AUTHOR=Ata-Ul-Karim Syed Tahir , Cao Qiang , Zhu Yan , Tang Liang , Rehmani Muhammad Ishaq Asif , Cao Weixing TITLE=Non-destructive Assessment of Plant Nitrogen Parameters Using Leaf Chlorophyll Measurements in Rice JOURNAL=Frontiers in Plant Science VOLUME=7 YEAR=2016 URL=https://www.frontiersin.org/journals/plant-science/articles/10.3389/fpls.2016.01829 DOI=10.3389/fpls.2016.01829 ISSN=1664-462X ABSTRACT=

Non-destructive assessment of plant nitrogen (N) status is essential for efficient crop production and N management in intensive rice (Oryza sativa L.) cropping systems. Chlorophyll meter (SPAD-502) has been widely used as a rapid, non-destructive and cost-effective diagnostic tool for in-season assessment of crop N status. The present study was intended to establish the quantitative relationships between chlorophyll meters readings, plant N concentration (PNC), N nutrition index (NNI), accumulated N deficit (AND), and N requirement (NR), as well as to compare the stability of these relationships at different vegetative growth stages in Japonica and Indica rice cultivars. Seven multi-locational field experiments using varied N rates and seven rice cultivars were conducted in east China. The results showed that the PNC and chlorophyll meters readings increased with increasing N application rates across the cultivars, growing seasons, and sites. The PNC and chlorophyll meters readings under varied N rates ranged from 2.29 to 3.21, 1.06 to 1.82 and 37.10 to 45.4 and 37.30 to 46.6, respectively, at TL and HD stages for Japonica rice cultivars, while they ranged from 2.25 to 3.23, 1.34 to 1.91 and 35.6 to 43.3 and 37.3 to 45.5 for Indica rice cultivars, respectively. The quantitative relationships between chlorophyll meters readings, PNC, NNI, AND, and NR established at different crop growth stages in two rice ecotypes, were highly significant with R2 values ranging from 0.69 to 0.93 and 0.71 to 0.86 for Japonica and Indica rice, respectively. The strongest relationships were observed for AND and NR at panicle initiation and booting stages in both rice ecotypes.
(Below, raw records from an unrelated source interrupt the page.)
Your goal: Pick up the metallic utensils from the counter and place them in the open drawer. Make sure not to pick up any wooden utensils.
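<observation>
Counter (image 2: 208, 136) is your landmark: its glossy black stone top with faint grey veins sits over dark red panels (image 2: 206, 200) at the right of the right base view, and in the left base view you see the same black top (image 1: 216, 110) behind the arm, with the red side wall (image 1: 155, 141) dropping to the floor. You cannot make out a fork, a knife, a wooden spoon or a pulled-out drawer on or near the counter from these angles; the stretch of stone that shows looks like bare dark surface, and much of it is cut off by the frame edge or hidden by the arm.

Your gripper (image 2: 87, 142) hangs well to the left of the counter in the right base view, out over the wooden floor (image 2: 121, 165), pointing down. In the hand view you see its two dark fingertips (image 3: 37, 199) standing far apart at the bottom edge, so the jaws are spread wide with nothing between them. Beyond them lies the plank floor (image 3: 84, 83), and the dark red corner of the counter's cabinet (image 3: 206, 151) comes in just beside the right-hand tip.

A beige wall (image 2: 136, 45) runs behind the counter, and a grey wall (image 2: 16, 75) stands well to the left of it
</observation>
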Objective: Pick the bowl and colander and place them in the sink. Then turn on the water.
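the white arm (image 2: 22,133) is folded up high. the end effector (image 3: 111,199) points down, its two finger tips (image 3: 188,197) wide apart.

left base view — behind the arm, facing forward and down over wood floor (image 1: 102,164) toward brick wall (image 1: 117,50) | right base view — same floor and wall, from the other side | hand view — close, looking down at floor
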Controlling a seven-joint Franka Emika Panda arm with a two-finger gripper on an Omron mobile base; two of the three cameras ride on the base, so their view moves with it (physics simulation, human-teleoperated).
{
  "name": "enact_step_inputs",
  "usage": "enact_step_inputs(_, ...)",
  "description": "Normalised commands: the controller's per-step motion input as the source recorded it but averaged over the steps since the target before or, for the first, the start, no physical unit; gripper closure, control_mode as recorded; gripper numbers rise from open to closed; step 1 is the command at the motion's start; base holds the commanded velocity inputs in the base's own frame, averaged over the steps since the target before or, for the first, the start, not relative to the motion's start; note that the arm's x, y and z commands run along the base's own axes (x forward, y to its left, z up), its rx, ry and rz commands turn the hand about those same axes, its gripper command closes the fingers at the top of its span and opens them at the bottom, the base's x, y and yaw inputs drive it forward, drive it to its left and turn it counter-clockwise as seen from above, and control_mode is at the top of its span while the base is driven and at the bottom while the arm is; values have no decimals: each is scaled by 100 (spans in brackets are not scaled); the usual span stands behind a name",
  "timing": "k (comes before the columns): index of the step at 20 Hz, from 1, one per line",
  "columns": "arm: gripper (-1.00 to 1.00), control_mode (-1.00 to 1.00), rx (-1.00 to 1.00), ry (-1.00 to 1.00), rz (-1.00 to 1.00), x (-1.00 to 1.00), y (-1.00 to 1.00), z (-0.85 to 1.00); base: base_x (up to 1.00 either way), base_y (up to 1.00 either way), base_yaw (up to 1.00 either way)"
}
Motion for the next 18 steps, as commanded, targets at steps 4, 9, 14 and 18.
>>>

The validation of the relationships developed in the present study with an independent data exhibited a solid model performance and confirmed their robustness as a reliable and rapid diagnostic tool for in-season estimation of plant N parameters for sustainable N management in rice. The results of this study will offer a suitable approach for managing N application precisely during the growth period of the rice crop in intensive rice cropping systems of east China.